1. To produce consistent results across multiple platforms, we recommend that you create a conda or pip virtual environment and install the required modules for xGAP.
2. Users should save executables binaries or jar files in a resources folder in xGAP (GATK, BWA, etc).
3. Users should assign the path for their local Python3 interpreter for xGAP to the newly created, xGAP specific virtual environment using the interpAssign.sh tool.
4. After the previous steps have been taken, users need to copy xGAP with ‘resources’ folder to the new platform and spin-up a new virtual environment using the resource/requirement specifications used in the previous one.
Once users run the interpAssign.sh script with the path to the python executable in the new virtual environment and make minor adjustment to the paths in the config file, users are ready to run xGAP. We are currently focusing on containerizing xGAP in future builds to better support reproducibility.

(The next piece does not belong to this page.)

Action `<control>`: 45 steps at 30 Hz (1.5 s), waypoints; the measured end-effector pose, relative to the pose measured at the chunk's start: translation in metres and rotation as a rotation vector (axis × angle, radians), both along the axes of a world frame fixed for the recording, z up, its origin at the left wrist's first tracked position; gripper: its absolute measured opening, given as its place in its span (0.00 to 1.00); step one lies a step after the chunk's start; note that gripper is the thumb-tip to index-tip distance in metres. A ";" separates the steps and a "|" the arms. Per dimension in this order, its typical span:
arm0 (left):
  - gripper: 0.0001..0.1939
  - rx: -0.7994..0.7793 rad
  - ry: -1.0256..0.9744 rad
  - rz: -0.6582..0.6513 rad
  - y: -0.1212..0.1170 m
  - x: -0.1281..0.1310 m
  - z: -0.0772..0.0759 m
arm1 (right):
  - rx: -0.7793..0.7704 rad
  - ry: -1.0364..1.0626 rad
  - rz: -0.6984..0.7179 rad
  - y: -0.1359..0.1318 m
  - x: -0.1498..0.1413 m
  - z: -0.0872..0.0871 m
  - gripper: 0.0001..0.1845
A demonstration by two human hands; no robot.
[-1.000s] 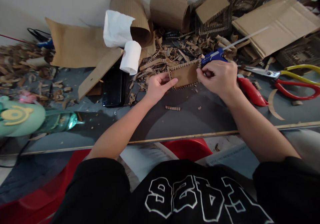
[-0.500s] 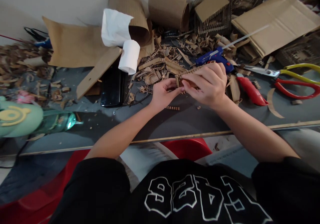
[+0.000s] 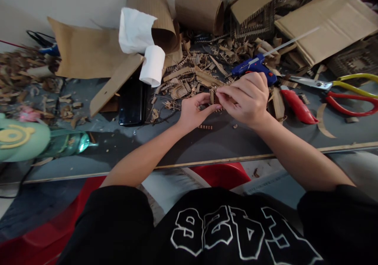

1. Update configuration file
This is the file where you set runtime resource and dependency configurations. This where you set the paths to external dependencies (such as GATK, BWA, etc.), reference files (such as GRCh 37, dbsnp vcf, etc.) and intermediate/output file directories. This also the file where you configure scheduler runtime settings such as runtime and memory limits. Finally, users also get to select the number of regions to parallelize over and number of times a process can fail before analysis is halted for user intervention. Note: as a general rule of thunb, we think it's most efficient to set n-regions
(the number of regions to parallelize over) to 2X the number of cores available for analysis. A template configuration file is already provided at ~/xgap/config/temp_config.yml
. You simplly needs to edit the file using you favourite text editor.
2. Update input file
This is the text file where you set the paths to input files (FASTQs or BAMs) for analysis. An example input file in provide at ~/xgap/bin/input_example.txt
. For bacth analysis follow the same format where each line should refer to single genome. Each line of the input file should refer to a single genome in the following format depending on the input format:
### for input pair-end FASTQ files
<Perfered Name for WGS dataset> </path/to/R1/fastq>,</path/to/R2/fastq>
### for input BAM/CRAM file
<Perfered Name for WGS dataset> </path/to/BAM>
### Note that xGAP supports glob patterns for many files, as follows:
NA12878 /path/to/NA12878-illumina/NA12878_Rep_8_fastq/NA12878-Rep-8_S8_L00*_R1_001.fastq,/path/to/NA12878-illumina/NA12878_Rep_8_fastq/NA12878-Rep-8_S8_L00*_R2_001.fastq
Note: xGAP can, for now, only accept uncompressed FASTQ files with file extension format as .fastq
.
3. Run
Executing xGAP is simple...
~/xgap/bin/xgap <run_name> </path/to/input/file> </path/to/config/file>
run_name
is simply name of batch and/or single file run, and can be anything. If you have activated email notifications, you should recive an alert when analyis is completed. The final VCFs should be found in </path/to/output/dir/set/in/config>/xgap_output/<Perfered Name for WGS dataset>/vcf
.
xGAP is publicly released under the AGPL-3.0 license (full license text found here). Note however that the programs it calls may be subject to different licenses. Users are responsible for checking that they are authorized to run all programs before running this script.